I watched tons of coverage of the Athens games, but I doubt a second of it was in high-def, since I didn’t know anyone at the time with an HD set.  Apparently, in Athens, NBC’s high-def coverage was entirely separate from their network coverage, with different camera angles and announcers.  This year, every second of the games is being broadcast in HD, and the quality is really outstanding if you can see it.  While in South Carolina last week I didn’t have access to an HDTV (which is surprising considering that the much less expensive Hyatt Park Place near O’Hare had a gigantic plasma screen, and this fancy-pants Westin in Hilton Head didn’t), so I had to make do.  But knowing what I was missing made it less enjoyable.

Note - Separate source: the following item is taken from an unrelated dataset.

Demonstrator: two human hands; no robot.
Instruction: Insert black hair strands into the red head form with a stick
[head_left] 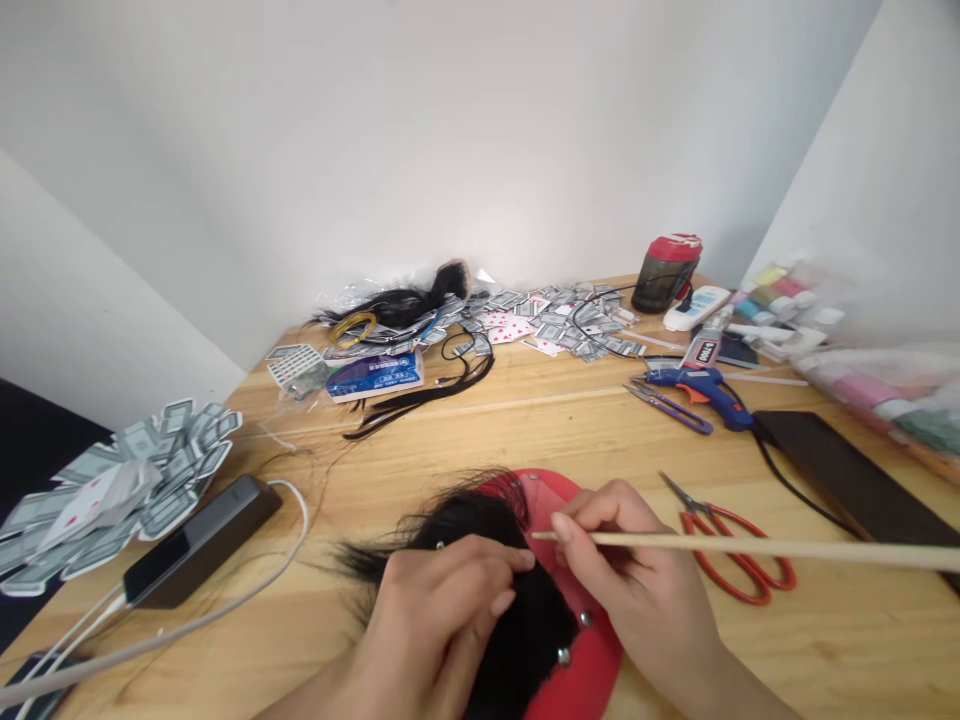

Of course, at the moment, my two year old HDTV is dying a painful death, and is basically unwatchable.  It was the first high-def set I saw for under $500, and since it looked so much better than the standard-def sets that were still the most commonly available at Best Buy at the time, the “Insignia” was what we bought.  But what remorse!  The top third of the picture is about half again as bright as the bottom two thirds, and above a very distracting line across the screen the picture is extraordinarily distorted, so that a round shape (like, say, a human head) is stretched into a long oval, and parallel lines curve inward toward some unseen horizon.  It’s enraging.

So we clearly need a new television, and, obviously, HD is the only way to go.  On one hand, prices for televisions seem astonishingly high compared to a decade ago.  But that may be because in 1998 most people only had a TV of thirty inches or less.  I remember when a thousand dollar TV was automatically a gigantic appliance that took up about ten square feet of floor space.  Now that same thousand dollars will buy you a pretty large flat screen HDTV that may even mount on the wall.  So, while the average American household now probably spends twice what they did a decade ago on their TV sets, they get something much better.

An Olympics of Extraordinary Magnitude, Part 5

Olympic sports can be divided into two categories: ones which I could not conceive of doing myself (gymnastics, platform diving, etc.), and ones which are more relatable, even though I know I’d never have the skill (archery, rowing, cycling, etc.).  Running is of the latter variety, insofar as I know what it is to run, and even race against another person.  The difference, naturally, lies in the level of talent.  I cannot run a hundred meters in ten seconds.  That is simply incredible.  Olympic track events are, to me, the essence of athleticism.  The footrace is sport in its purest form.  And since I know what it feels like to run, and since I know I couldn’t run a 26 mile marathon in two days–much less two hours–I am in awe of these athletes.